There are different ranges of logging measurements (GR, density, neutron and resistivity) that characterize each flow unit. We related the promising un-cored interval to these logging ranges to determine to which HFU the un-cored interval belongs to. The following procedures have been followed to achieve this:

  1. 1.

    The promising area of the un-cored interval was selected from the composite log as shown in Fig. 15 (the area between the two black bold lines where low GR curve and crossover between neutron-density curves occur).

    Fig. 15
    figure 15

    Composite log at promising un-cored interval at JG-12 well

  2. 2.

    Logging measurements of the promising area were related to certain HFUs, according to the well-logging measurements’ ranges of previous classified HFUs.

  3. 3.

    The suitable regression equation of the flow unit was applied to compute the FZI.

  4. 4.

    Equation 9 is used to compute permeability.

We observed that the promising area is related to HFU 4. Consequently, the fourth regression equation was applied to compute FZI; thereafter, permeability is estimated using Eq. 9. Results are shown in Table 2.

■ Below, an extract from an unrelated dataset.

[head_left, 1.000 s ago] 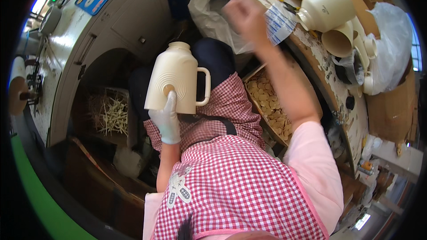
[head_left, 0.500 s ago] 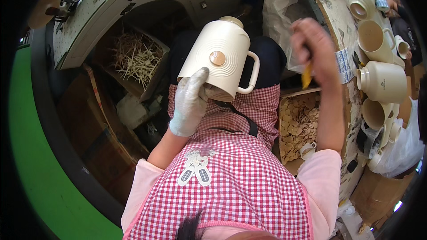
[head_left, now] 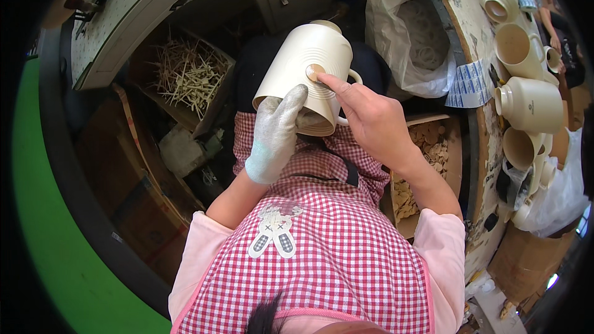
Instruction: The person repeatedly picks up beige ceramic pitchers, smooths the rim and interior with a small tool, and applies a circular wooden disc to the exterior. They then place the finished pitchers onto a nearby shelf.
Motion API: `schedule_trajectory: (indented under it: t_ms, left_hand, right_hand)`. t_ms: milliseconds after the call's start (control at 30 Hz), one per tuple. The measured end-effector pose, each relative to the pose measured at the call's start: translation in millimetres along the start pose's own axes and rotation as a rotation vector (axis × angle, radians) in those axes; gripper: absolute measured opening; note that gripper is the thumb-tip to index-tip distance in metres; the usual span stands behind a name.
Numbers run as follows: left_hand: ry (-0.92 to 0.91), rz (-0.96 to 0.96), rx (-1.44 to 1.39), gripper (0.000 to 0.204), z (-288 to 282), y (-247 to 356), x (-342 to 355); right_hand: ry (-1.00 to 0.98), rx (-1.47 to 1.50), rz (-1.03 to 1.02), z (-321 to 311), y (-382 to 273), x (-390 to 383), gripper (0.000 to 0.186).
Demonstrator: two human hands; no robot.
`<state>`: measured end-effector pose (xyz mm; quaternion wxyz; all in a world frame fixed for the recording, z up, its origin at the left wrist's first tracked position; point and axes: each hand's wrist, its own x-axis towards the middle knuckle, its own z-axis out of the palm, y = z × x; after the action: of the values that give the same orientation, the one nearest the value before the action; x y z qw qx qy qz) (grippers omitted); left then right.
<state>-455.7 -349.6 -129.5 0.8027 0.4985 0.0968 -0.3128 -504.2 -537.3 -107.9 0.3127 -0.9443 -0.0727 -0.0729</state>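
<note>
A cream thermos jug casing [head_left: 296,62] lies tilted over my lap, its open bottom toward me and its neck pointing away. My left hand [head_left: 274,131], in a whitish glove, grips the bottom rim, thumb on the outside and fingers reaching inside. Concentric rings on the wall surround a round tan disc [head_left: 314,72]. My bare right hand [head_left: 376,117] presses its index fingertip at the disc's edge. Its other fingers are curled, and whatever they hold is hidden. Behind that hand, the casing's handle [head_left: 355,78] is partly covered.
At left is a carton of thin pale sprue sticks [head_left: 192,80]. A box of tan discs [head_left: 406,201] stands beside my right forearm. Beyond it are a plastic bag [head_left: 396,37] of clear rings and a blue-white label sheet [head_left: 468,85]. More jug casings [head_left: 532,106] line the right bench.
My right hand has come in from the right to the disc; the yellow thing seen at it before is out of sight. The casing has shifted slightly right in my left hand.
</note>
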Motion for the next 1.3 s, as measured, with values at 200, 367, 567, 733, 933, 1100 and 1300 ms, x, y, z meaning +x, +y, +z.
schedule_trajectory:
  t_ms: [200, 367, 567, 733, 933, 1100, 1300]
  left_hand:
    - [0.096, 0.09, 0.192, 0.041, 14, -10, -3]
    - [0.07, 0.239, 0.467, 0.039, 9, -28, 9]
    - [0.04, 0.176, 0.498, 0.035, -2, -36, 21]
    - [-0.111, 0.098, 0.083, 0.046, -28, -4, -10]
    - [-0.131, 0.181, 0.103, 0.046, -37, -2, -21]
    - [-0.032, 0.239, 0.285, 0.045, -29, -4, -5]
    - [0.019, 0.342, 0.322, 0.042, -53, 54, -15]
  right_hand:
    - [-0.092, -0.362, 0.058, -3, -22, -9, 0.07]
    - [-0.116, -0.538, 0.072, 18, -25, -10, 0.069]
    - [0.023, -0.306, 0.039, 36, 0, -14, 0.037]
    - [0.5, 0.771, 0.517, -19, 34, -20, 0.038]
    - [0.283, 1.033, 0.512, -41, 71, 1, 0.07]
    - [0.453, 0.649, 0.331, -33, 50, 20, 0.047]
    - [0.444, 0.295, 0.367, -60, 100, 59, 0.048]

Table 2 FZI and predicted permeability values at promising area at JG-12

Summary and conclusions

Routine core analysis data of three cored wells in JG field were used to compute normalized porosity and RQI for the cored sections. Representation of these data showed that the reservoir is composed of different flow units with different fluid flow properties. So, we cannot deal with the reservoir as one unit. Four hydraulic flow units were identified; each has its own FZI mean value. Core-log integration procedure was performed to create a relation between core data (FZI) and logging ones for each flow unit. Finally, expansion of this relation aids in predicting permeability in un-cored well. A flowchart of the procedures taken for predicting permeability in un-cored well is shown in Fig. 16.

Fig. 16
figure 16

Flowchart of procedures for predicting permeability in un-cored wells

Based on the results of the case studied, we concluded that:

  1. 1.

    Hydraulic flow units’ approach is an accurate approach that has the ability to classify the reservoir into units relying on geological and petro-physical characteristics of each unit.

  2. 2.

    Combining geological attributes (included in FZI) with logging data is essential in order to train logs to identify HFUs determined from core data.

  3. 3.

    Multiple regression analysis is an effective statistical method that can correlate dependent variables (FZI) to independent ones (logging measurements). Expanding this correlation helps us in predicting permeability in un-cored well.